Materials and Methods


Mouse embryo 3T3-L1 preadipocytes were maintained in Dulbecco’s modified Eagle medium (DMEM) supplemented with 10% bovine calf serum and penicillin-streptomycin. To induce differentiation into mature adipocytes, confluent cells were cultured in DMEM containing 10% fetal bovine serum (FBS), 5 μM dexamethasone, 0.5 μg/mL insulin, and 0.5 mM isobutylmethylxanthine for 48 h to induce adipogenesis. Cells were then refed every other day with DMEM containing FBS and 0.5 μg/mL insulin for 7 days45.
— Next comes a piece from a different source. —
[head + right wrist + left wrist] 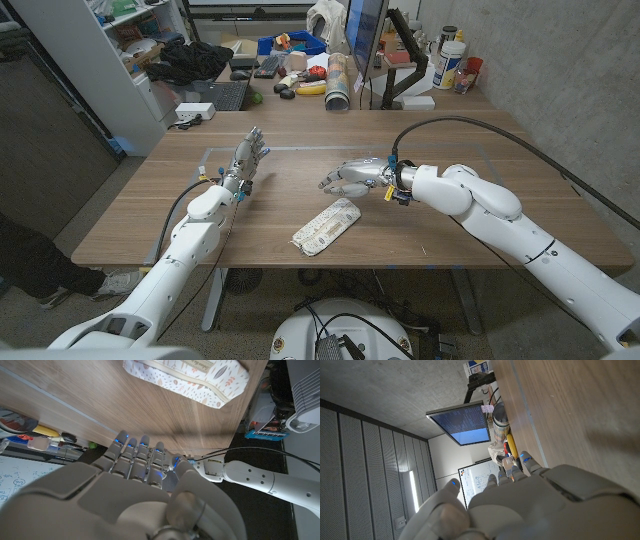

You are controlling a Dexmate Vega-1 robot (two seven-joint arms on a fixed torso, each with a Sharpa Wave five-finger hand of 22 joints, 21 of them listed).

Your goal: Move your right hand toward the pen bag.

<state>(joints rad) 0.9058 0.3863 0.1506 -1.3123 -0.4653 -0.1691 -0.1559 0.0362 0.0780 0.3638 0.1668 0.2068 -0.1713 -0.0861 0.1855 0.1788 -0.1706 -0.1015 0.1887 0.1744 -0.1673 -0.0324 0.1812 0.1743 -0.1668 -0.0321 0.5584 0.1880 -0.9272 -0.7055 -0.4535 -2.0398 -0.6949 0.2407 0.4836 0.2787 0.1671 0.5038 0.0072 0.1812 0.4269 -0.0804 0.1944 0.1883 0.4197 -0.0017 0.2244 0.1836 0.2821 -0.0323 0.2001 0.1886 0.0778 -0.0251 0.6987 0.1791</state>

For primary murine preadipocytes, young mice were euthanized and inguinal adipose pads were dissected, minced, and digested with collagenase at 1 mg/mL in HEPES-buffered solution at 37 °C under agitation for 45 minutes. After filtration, the cell suspension was centrifuged for 10 minutes at 100 G and the pellet containing the stromal vascular fraction was washed with DMEM media. Cells were plated in DMEM media supplemented with 10% FBS and penicillin-streptomycin. When cells reached confluence, adipocyte differentiation was initiated by addition of 5 µM dexamethasone, 0.5 µg/mL insulin, 0.5 mM isobutylmethylxanthine, and rosiglitazone 1 µM for 48 hrs. Then, cells were refed every other day with DMEM containing FBS and 0.5 µg/mL insulin. For FLIM experiments, cells were seeded into coated 96 well glass bottom culture plates. The cells were grown to confluency, and differentiated as described above. On day 7 of differentiation, medium was refreshed 8 to 12 hours before the mature adipocytes were ultimately imaged. Animal care and experiment protocols relevant to tissue dissection of euthanized mice were approved by the Institutional Animal Care and Use Committee of Massachusetts General Hospital, in accordance with NIH guidelines. Mitochondria were isolated using a Dounce homogenization procedure in conjunction with the mitochondria isolation kit for cultured cells (89874, ThermoFisher) as per the manufacturer’s instructions.

Western Blot

Western blot analysis was used to measure the expression of traditional markers of thermogenesis such as UCP1. After treatment with forskolin and epinephrine, adipocytes were washed with phosphate-buffered saline (PBS) and lysed using mammalian protein extraction reagent containing a protease inhibitor cocktail. Protein concentration was measured using a Coomassie Plus assay kit. 100 µg of each supernatant sample of protein was separated by electrophoresis and transferred to a 0.2 µm trans-blot transfer medium nitrocellulose. Following transfer, membranes were blocked with 5% skim milk dissolved in tris-buffered saline (TBS) at room temperature for 1 h. Then, membranes were incubated overnight with primary UCP1 and GAPDH antibodies at 4 °C. Blots were washed 3 times with TBS and then incubated with horseradish peroxidase-conjugated secondary antibodies for 1 h at room temperature. Blots were washed 3 times with TBS and then treated with ECL Plus western blotting substrate. Finally, the blots were exposed to X-ray films and developed. Expression levels were quantified and normalized to GAPDH. Changes with respect to the control expression were computed and the normalized fold change in expression was compared to the change of fluorescence lifetime.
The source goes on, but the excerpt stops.